Tens of thousands of children and grandchildren of farm workers and the children and grandchildren of poor Hispanics are moving out of the fields and out of the barrios and into the professions and into business and into politics, and that movement cannot be reversed. Our union will forever exist as an empowering force among Chicanos in the Southwest. That means our power and our influence will grow and not diminish . . .

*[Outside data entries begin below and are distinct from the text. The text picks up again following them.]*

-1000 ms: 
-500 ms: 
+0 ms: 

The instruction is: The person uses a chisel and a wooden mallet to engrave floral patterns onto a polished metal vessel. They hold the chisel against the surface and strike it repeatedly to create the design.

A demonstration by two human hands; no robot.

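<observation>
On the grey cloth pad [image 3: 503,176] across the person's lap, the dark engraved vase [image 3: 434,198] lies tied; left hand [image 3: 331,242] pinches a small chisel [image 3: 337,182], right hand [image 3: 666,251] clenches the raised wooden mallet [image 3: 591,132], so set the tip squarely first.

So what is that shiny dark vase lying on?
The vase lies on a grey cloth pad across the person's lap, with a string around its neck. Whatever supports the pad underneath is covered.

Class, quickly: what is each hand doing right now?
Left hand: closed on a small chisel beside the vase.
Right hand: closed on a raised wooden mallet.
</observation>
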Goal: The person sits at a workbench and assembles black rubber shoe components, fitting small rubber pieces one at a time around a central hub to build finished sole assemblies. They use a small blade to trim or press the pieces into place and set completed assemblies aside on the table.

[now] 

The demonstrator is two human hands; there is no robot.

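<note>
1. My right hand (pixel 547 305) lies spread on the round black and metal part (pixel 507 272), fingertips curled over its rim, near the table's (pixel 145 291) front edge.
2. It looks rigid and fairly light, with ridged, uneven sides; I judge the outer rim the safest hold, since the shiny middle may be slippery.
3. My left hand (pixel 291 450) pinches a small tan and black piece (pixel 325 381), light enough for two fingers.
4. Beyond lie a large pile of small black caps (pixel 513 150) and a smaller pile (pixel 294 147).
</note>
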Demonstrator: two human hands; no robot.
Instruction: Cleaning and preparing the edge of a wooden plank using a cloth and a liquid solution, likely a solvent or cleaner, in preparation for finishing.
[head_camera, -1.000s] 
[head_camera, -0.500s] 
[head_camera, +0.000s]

We have looked into the future and the future is ours. History and inevitability are on our side. The farm workers and their children and the Hispanics and their children are the future in California, and corporate growers are the past. Those politicians who ally themselves with the corporate growers and against farm workers and the Hispanics are in for a big surprise. They want to make their careers in politics; they want to hold power 20 and 30 years from now. But 20 and 30 years from now, in Modesto, in Salinas, in Fresno, in Bakersfield, in the Imperial Valley and in many of the great cities of California, those communities will be dominated by farm workers and not by growers, by the children and grandchildren of farm workers and not by the children and grandchildren of growers.
Regardless of what the future holds for the union, regardless of what the future holds for farm workers, our accomplishments cannot be undone. La causa, our cause, doesn’t have to be experienced twice. The consciousness and pride that were raised by our union are alive and thriving inside millions of young Hispanics who will never work on a farm.